SSL FAQ
Below we’ve compiled all the most common SSL questions in one place.
How do I know if I have a wildcard or non-wildcard SSL?
If you see *.example.com under the domain name on the Domains page in MyKinsta, this wildcard hostname. A domain without *.example.com under the domain name indicates no wildcard hostname is present and can use a non-wildcard SSL certificate.
What’s the difference between a wildcard and a non-wildcard SSL?
In the context of free SSL certificates offered by Kinsta, both are free SSL certificates from Cloudflare. The difference is in the coverage of wildcard subdomains and the renewal process. Non-wildcard SSL certificates can renew with HTTP/.well-known validation methods.
When does my free SSL expire? How do I check?
We’ll notify you via email and in MyKinsta 30 days before your free SSL certificate’s expiration. You can also check the SSL expiration by viewing your site’s SSL certificate in your browser.
Do I have to take manual action to renew a free SSL?
Yes, if you want to renew your wildcard SSL certificate and your site:
- Doesn’t use Kinsta’s DNS, and
- Currently uses a TXT record instead of a CNAME record for SSL validation.
You’ll need to add a CNAME record to your domain’s DNS.
How do I avoid having to add a DNS record?
Switch to Kinsta’s DNS for automatic wildcard renewal, switch to non-wildcard SSL when available, or use your desired third-party SSL certificate.
Why would Kinsta change the SSL verification?
This change to wildcard SSL verification is an industry-level change not decided by Kinsta. Any wildcard SSL provider now requires this or will begin requiring it soon. Here are a few references for more details:
How long does a free SSL renew for?
Cloudflare’s free SSL certificate renews for 90 days, but as long as the CNAME record is in place, we’ll add the required TXT record for you each time.
Can I renew an SSL certificate for longer than 90 days?
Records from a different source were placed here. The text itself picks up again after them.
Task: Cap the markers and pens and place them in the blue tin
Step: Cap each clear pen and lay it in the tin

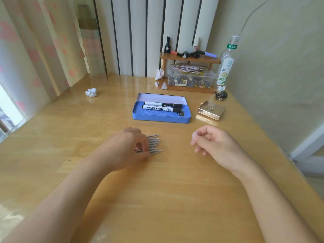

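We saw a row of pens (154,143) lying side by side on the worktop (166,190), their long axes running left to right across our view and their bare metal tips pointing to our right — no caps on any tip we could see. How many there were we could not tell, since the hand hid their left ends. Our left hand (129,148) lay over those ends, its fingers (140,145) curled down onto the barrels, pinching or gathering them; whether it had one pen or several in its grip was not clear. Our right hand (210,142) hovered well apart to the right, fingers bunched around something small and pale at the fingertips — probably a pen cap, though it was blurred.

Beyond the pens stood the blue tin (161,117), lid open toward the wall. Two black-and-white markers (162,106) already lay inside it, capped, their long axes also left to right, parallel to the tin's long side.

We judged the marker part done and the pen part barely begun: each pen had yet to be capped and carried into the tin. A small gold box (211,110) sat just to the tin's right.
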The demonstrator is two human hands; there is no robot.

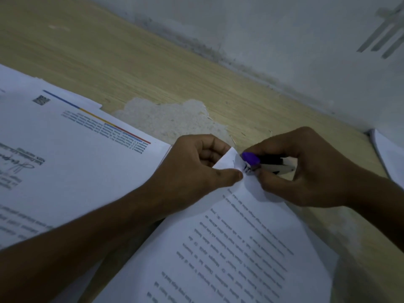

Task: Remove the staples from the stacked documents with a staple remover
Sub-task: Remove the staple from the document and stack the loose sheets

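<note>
A stapled document (236, 243) with printed text lies on the wooden table, its top corner lifted. My left hand (196, 169) pinches that corner between thumb and curled fingers. My right hand (306, 171) grips a staple remover (262, 164) with a purple top and a black and white body. Its metal jaws touch the paper corner right beside my left thumb tip. The staple itself is too small to make out.
A stack of other printed documents (65, 154) with a blue, yellow and red stripe lies to the left, under my left forearm. More white sheets (391, 158) sit at the right edge. The table top (153, 68) has a worn patch and meets a grey wall behind.
</note>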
No, not with Cloudflare’s free SSL certificate. Some premium third-party SSL certificates may be issued for a longer period. If you want an SSL certificate that’s issued for a longer period, you can check into third-party SSL providers and find one that fits your needs.
Once you’ve purchased your SSL, you can install that in MyKinsta and manage your SSL certificate renewal with your third-party provider. When your third-party provider renews your SSL certificate, you’ll need to re-upload it in MyKinsta.
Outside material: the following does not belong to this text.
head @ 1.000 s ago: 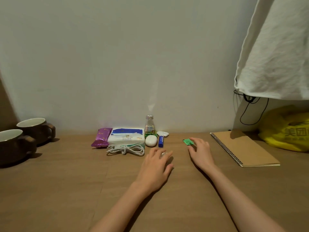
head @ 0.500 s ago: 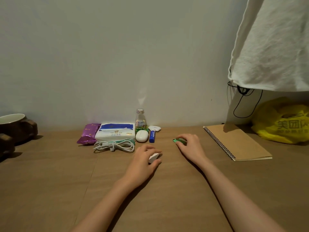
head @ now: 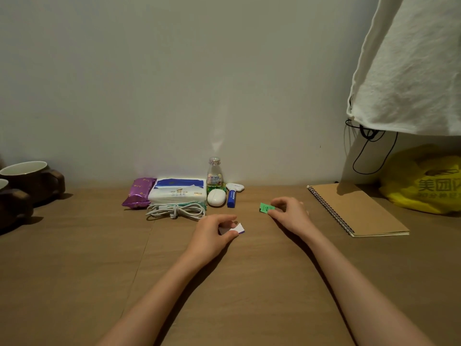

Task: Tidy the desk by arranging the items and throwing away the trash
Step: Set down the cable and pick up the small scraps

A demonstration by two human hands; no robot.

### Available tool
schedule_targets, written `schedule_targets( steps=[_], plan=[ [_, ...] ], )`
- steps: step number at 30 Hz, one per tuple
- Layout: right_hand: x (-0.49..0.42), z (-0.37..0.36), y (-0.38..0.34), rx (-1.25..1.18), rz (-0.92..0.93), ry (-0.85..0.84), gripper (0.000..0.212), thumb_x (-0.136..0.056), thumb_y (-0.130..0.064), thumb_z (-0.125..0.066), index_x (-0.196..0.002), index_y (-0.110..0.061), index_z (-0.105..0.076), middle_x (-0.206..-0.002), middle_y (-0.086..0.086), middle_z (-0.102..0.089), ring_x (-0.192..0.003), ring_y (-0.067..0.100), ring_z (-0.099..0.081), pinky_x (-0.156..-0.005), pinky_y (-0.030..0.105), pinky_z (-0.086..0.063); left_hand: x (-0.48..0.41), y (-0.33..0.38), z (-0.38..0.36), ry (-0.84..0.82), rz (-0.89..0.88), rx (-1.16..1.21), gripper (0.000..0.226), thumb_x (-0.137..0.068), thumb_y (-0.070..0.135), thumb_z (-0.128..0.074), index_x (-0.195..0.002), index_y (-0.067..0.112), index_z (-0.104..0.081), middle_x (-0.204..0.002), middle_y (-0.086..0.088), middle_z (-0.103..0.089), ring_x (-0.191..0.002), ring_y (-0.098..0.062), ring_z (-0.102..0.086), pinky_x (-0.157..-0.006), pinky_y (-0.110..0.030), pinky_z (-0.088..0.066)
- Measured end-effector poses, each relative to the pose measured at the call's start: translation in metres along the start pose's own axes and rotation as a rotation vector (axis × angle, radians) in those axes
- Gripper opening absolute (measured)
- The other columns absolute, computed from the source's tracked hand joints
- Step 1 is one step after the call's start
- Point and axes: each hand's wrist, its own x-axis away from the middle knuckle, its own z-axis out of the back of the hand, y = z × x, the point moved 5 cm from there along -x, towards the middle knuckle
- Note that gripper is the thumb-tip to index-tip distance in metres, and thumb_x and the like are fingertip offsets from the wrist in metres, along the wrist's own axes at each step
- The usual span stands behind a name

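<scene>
My left hand (head: 212, 236) pinches a small white scrap with a purple edge (head: 237, 228) just above the brown desk (head: 249, 283). My right hand (head: 289, 216) pinches a small green wrapper (head: 265, 208) between thumb and forefinger, to the right of the left hand. Against the wall stand a purple snack pack (head: 138, 193), a tissue pack (head: 178, 191), a coiled white cable (head: 175, 211), a small clear bottle (head: 214, 173), a white oval case (head: 216, 198) and a blue tube (head: 231, 198).
Two brown mugs (head: 30, 178) sit at the desk's far left. A spiral notebook (head: 354, 208) lies at the right, with a yellow plastic bag (head: 426, 181) behind it. A white cloth (head: 409, 66) hangs over the upper right, with a black cord (head: 369, 156) below it.
Both hands have curled their fingers: the left has taken up the white scrap, the right has taken up the green wrapper. The camera view has shifted slightly.
</scene>
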Motion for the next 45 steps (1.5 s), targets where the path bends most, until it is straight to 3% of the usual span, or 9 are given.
schedule_targets(
  steps=[8, 13, 16, 21, 24, 28, 34, 38, 45],
  plan=[
    [0.001, 0.001, -0.007, 0.058, 0.066, -0.169, 0.032, -0.081, -0.038, -0.068, -0.112, -0.03, -0.07, -0.117, -0.004, -0.068, -0.115, 0.019, -0.057, -0.097, 0.044, -0.048, 0.009, 0.003, 0.003, -0.084, -0.017, -0.074, 0.043, -0.088, 0.019, -0.063, -0.129, 0.027, -0.055, -0.119, 0.001, -0.055, -0.11, -0.012, -0.051, -0.094, -0.021, -0.039],
    [0.013, 0.003, -0.011, -0.103, 0.026, -0.289, 0.035, -0.082, -0.02, -0.074, -0.114, -0.013, -0.061, -0.107, 0.003, -0.06, -0.103, 0.014, -0.056, -0.08, 0.025, -0.048, 0.016, 0.0, 0.013, -0.041, 0.014, -0.047, 0.039, -0.085, 0.021, -0.067, -0.121, 0.031, -0.06, -0.116, 0.003, -0.056, -0.108, -0.009, -0.05, -0.092, -0.02, -0.038],
    [0.026, 0.008, -0.018, -0.135, 0.065, -0.253, 0.024, -0.085, -0.011, -0.068, -0.105, -0.015, -0.055, -0.092, 0.009, -0.059, -0.084, 0.016, -0.055, -0.078, 0.038, -0.051, 0.025, -0.005, 0.023, -0.018, 0.06, 0.029, 0.036, -0.084, 0.019, -0.068, -0.118, 0.028, -0.063, -0.118, 0.003, -0.061, -0.108, -0.011, -0.055, -0.09, -0.023, -0.043],
    [0.055, 0.017, -0.048, -0.189, 0.18, -0.177, 0.013, -0.093, -0.01, -0.056, -0.102, -0.018, -0.061, -0.092, 0.002, -0.061, -0.089, 0.016, -0.06, -0.073, 0.035, -0.054, 0.056, -0.005, 0.056, 0.075, 0.128, 0.188, 0.031, -0.086, 0.02, -0.066, -0.117, 0.023, -0.064, -0.116, -0.001, -0.064, -0.092, -0.018, -0.062, -0.063, -0.023, -0.052],
    [0.086, 0.027, -0.082, -0.342, 0.239, -0.143, 0.014, -0.093, -0.009, -0.057, -0.102, -0.019, -0.062, -0.091, -0.006, -0.059, -0.085, 0.01, -0.06, -0.071, 0.028, -0.057, 0.089, 0.008, 0.089, 0.167, 0.114, 0.25, 0.028, -0.086, 0.018, -0.065, -0.114, 0.017, -0.064, -0.093, 0.0, -0.068, -0.065, -0.005, -0.062, -0.059, -0.014, -0.049],
    [0.14, 0.034, -0.127, -0.559, 0.345, -0.17, 0.015, -0.09, -0.005, -0.061, -0.101, -0.014, -0.066, -0.089, 0.005, -0.065, -0.077, 0.015, -0.064, -0.073, 0.029, -0.057, 0.147, 0.021, 0.139, 0.292, 0.106, 0.357, 0.023, -0.085, 0.013, -0.065, -0.108, 0.011, -0.062, -0.092, -0.008, -0.069, -0.063, -0.011, -0.064, -0.059, -0.018, -0.054],
    [0.242, 0.02, -0.19, -0.694, 0.497, -0.368, 0.015, -0.089, -0.008, -0.062, -0.101, -0.016, -0.065, -0.096, 0.001, -0.068, -0.076, 0.01, -0.069, -0.071, 0.025, -0.058, 0.241, 0.016, 0.194, 0.386, 0.177, 0.346, 0.018, -0.085, 0.023, -0.062, -0.102, 0.02, -0.059, -0.087, 0.0, -0.071, -0.069, -0.012, -0.065, -0.062, -0.021, -0.056],
    [0.301, -0.01, -0.219, -0.704, 0.568, -0.57, 0.015, -0.089, -0.009, -0.062, -0.103, -0.014, -0.064, -0.096, 0.002, -0.07, -0.08, 0.014, -0.071, -0.071, 0.025, -0.059, 0.309, -0.002, 0.211, 0.31, 0.23, 0.326, 0.025, -0.079, 0.033, -0.059, -0.099, 0.018, -0.062, -0.087, -0.001, -0.071, -0.068, -0.013, -0.063, -0.063, -0.02, -0.053],
    [0.385, -0.11, -0.232, -0.615, 0.578, -0.931, 0.013, -0.091, -0.01, -0.061, -0.101, -0.017, -0.066, -0.09, 0.004, -0.069, -0.075, 0.019, -0.071, -0.071, 0.03, -0.058, 0.413, -0.106, 0.199, 0.193, 0.449, 0.316, 0.009, -0.087, 0.017, -0.06, -0.088, 0.022, -0.068, -0.083, -0.007, -0.072, -0.063, -0.014, -0.063, -0.055, -0.021, -0.05]
  ],
)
If I leave the CNAME record in place, will my free SSL automatically renew?
Yes, since we’ll take care of the TXT record for each subsequent renewal, you will not have to take any further action for renewal.
How early can I renew my free SSL?
30 days before expiration, your SSL certificate will automatically renew if you use Kinsta’s DNS. If you do not use Kinsta’s DNS and your domain still uses a TXT record for SSL verification, you will receive a message and MyKinsta notification about the renewal.
How do I know if I’m using Kinsta’s DNS?
To see if you’re using Kinsta’s DNS for your domain, log in to MyKinsta and click on DNS in the left sidebar. There you’ll see any domains you’ve added to DNS. A green circle with a white checkmark indicates the domain’s name servers have been pointed to Kinsta and the domain is using Kinsta’s DNS. A red circle with a white X indicates the domain’s name servers have not yet been pointed to Kinsta, so the domain is not using Kinsta’s DNS.
Do I need to renew the Kinsta Cloudflare SSL if I have my own Cloudflare account?
This depends on the exact setup of your own Cloudflare account:
- If your domain’s DNS records in Cloudflare have a grey cloud (proxy off), you need to renew the Kinsta Cloudflare SSL certificate.
- If your domain’s DNS records in Cloudflare have an orange cloud (proxy on) and you have either of the following, you don’t technically have to renew the Kinsta Cloudflare SSL certificate, but it is recommended (so that you have a backup certificate):
- a free Universal Cloudflare SSL certificate
- a custom SSL certificate that covers your domain/subdomains uploaded in Cloudflare
- If your domain’s DNS records in Cloudflare have an orange cloud (proxy on) but you do not have a free Universal Cloudflare SSL certificate or custom SSL in Cloudflare, then you need to renew the Kinsta Cloudflare SSL.
You can check for an SSL certificate at Cloudflare in your domain’s Edge Certificates section (SSL/TLS > Edge Certificates).